▸ REQUIRED WORK
Output exactly the lines between the one holding "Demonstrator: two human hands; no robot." and the last line of the data below, both of those lines included.

[GIVEN MATERIAL — start]

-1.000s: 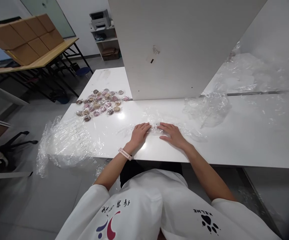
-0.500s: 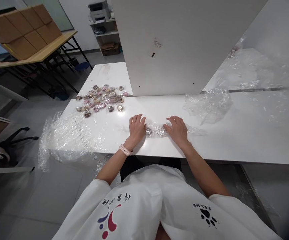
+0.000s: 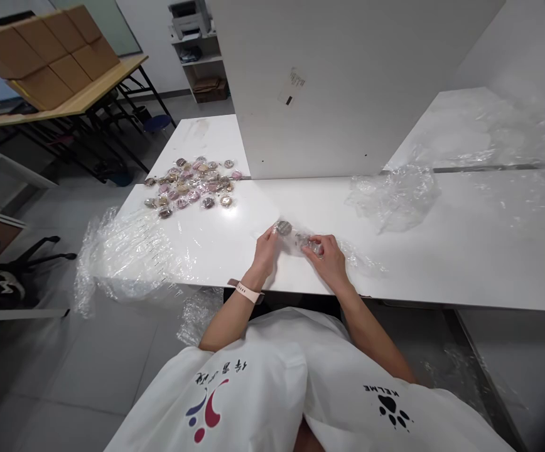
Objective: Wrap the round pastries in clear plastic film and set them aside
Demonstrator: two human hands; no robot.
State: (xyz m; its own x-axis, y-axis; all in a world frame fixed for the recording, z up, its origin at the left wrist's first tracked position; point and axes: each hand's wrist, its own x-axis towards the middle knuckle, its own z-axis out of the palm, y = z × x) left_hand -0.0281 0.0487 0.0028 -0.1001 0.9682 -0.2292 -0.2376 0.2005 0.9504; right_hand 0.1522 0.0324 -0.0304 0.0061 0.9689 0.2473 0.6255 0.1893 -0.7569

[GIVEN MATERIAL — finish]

▸ PROBLEM SOLUTION
Demonstrator: two human hands; no robot.
State: (xyz m; its own x-axis, y-axis; all in a world frame fixed for the recording, z up, its origin at the left wrist's first tracked position; point and axes: each hand's wrist, its own x-axis towards the middle knuckle, its own z-axis out of the palm, y = z × x) left_hand -0.0281 0.0487 0.0028 -0.1001 0.9682 -0.2292 -0.2376 0.2005 0.9504; right_hand 0.1522 0.0324 -0.0304 0.0061 0.9689 0.2473 0.6255 0.1893 -0.7569

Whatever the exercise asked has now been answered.